# People who cross every day..



## Griingo_xD (Aug 22, 2014)

Be very careful I got robbed today and been hearing also that people have been getting robbed this whole week. Just a notice.


----------



## Isla Verde (Oct 19, 2011)

Griingo_xD said:


> Be very careful I got robbed today and been hearing also that people have been getting robbed this whole week. Just a notice.


Exactly where did this happen? A few details would make your warning more useful.


----------



## travelinhobo (Sep 17, 2010)

Cross what??


----------



## TundraGreen (Jul 15, 2010)

Isla Verde said:


> Exactly where did this happen?

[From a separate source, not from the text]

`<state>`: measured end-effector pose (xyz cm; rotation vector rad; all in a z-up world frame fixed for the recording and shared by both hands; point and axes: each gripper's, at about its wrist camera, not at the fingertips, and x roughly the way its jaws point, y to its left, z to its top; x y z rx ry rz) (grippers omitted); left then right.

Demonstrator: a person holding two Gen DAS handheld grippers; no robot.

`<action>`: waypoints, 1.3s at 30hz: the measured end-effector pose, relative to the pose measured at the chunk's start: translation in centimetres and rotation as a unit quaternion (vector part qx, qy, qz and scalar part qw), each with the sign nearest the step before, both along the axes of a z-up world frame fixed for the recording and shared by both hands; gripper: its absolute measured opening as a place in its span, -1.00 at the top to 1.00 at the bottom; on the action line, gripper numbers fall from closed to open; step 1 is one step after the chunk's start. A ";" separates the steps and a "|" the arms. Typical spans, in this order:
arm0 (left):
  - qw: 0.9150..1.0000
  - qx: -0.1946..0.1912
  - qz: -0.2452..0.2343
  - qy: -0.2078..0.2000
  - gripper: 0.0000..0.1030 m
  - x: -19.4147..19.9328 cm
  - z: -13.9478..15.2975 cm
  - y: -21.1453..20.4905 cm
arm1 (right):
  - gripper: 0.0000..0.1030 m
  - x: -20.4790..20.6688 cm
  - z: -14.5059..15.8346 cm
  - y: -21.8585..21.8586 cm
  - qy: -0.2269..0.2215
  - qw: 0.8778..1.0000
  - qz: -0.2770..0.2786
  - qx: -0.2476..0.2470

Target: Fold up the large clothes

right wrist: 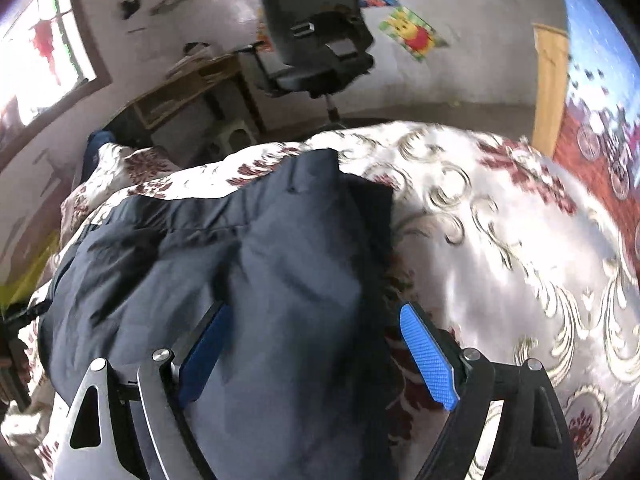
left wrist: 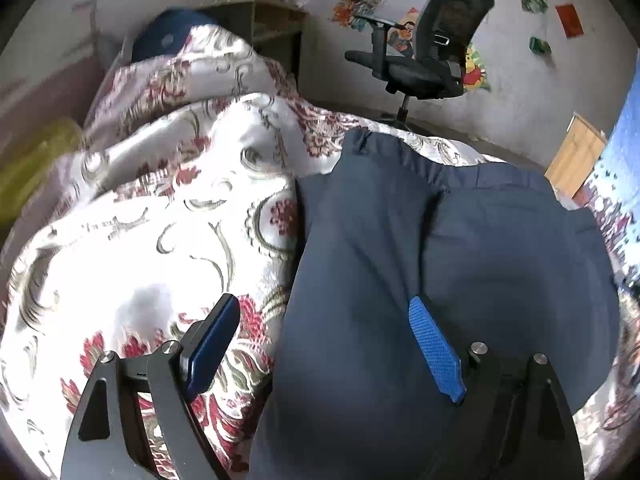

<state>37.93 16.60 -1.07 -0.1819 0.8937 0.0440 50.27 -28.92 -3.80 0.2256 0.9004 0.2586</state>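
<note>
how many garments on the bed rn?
1 visible. The navy garment lies bunched on the floral bedspread; in the right wrist view it sits left of centre. More could be hidden under its folds.

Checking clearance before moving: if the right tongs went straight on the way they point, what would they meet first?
Probably the dark blue garment lying on the patterned bedspread; the open right tongs already straddle its fold.

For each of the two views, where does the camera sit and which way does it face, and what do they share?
Left wrist: on the left gripper, angled down at the navy garment and floral bedspread; only its open fingers show.
Right wrist: on the right gripper, angled down at the navy garment, fabric between its open fingers without being pinched.
Shared: garment, bedspread, office chair by the wall.
</note>
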 end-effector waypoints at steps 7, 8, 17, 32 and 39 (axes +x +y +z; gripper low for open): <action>1.000 -0.003 0.007 0.022 -0.67 0.0 -1.4 -0.2 | -0.66 0.0 -0.3 0.5 0.005 1.000 0.006 -0.013; 1.000 -0.001 0.007 0.024 -0.69 0.1 -1.7 -0.3 | -0.66 0.1 -0.4 0.7 0.006 1.000 0.009 -0.015; 0.999 -0.011 0.014 0.032 -0.78 -0.3 -2.8 -0.3 | -0.66 0.4 -1.6 1.0 0.020 1.000 0.013 -0.019; 0.999 0.046 0.004 0.011 -0.80 -1.0 -2.5 -2.6 | -0.75 2.1 -2.5 0.8 0.029 0.999 0.031 -0.012; 1.000 -0.019 -0.012 0.010 -0.80 -0.5 -3.3 -0.8 | -0.86 5.3 -4.0 0.3 0.072 0.995 0.061 0.036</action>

A few details would make your warning more useful.


In an earlier post, the OP (Original Poster) said he lived in Tijuana and was commuting to San Diego for work. So I presume he is talking about the border crossing at San Ysidro or Otay.


----------



## Griingo_xD (Aug 22, 2014)

2 dollars and my cellphone where stolen and got punched in the face by some guys in San Ysidro, but people should be careful in every border crossing.

P.S me don't live in Tijuana no more but I do miss it.


----------



## chicois8 (Aug 8, 2009)

So you were robbed in the USA?


----------



## travelinhobo (Sep 17, 2010)

I forgot to take Coded Messages 101 in school.  I'm outta here.


----------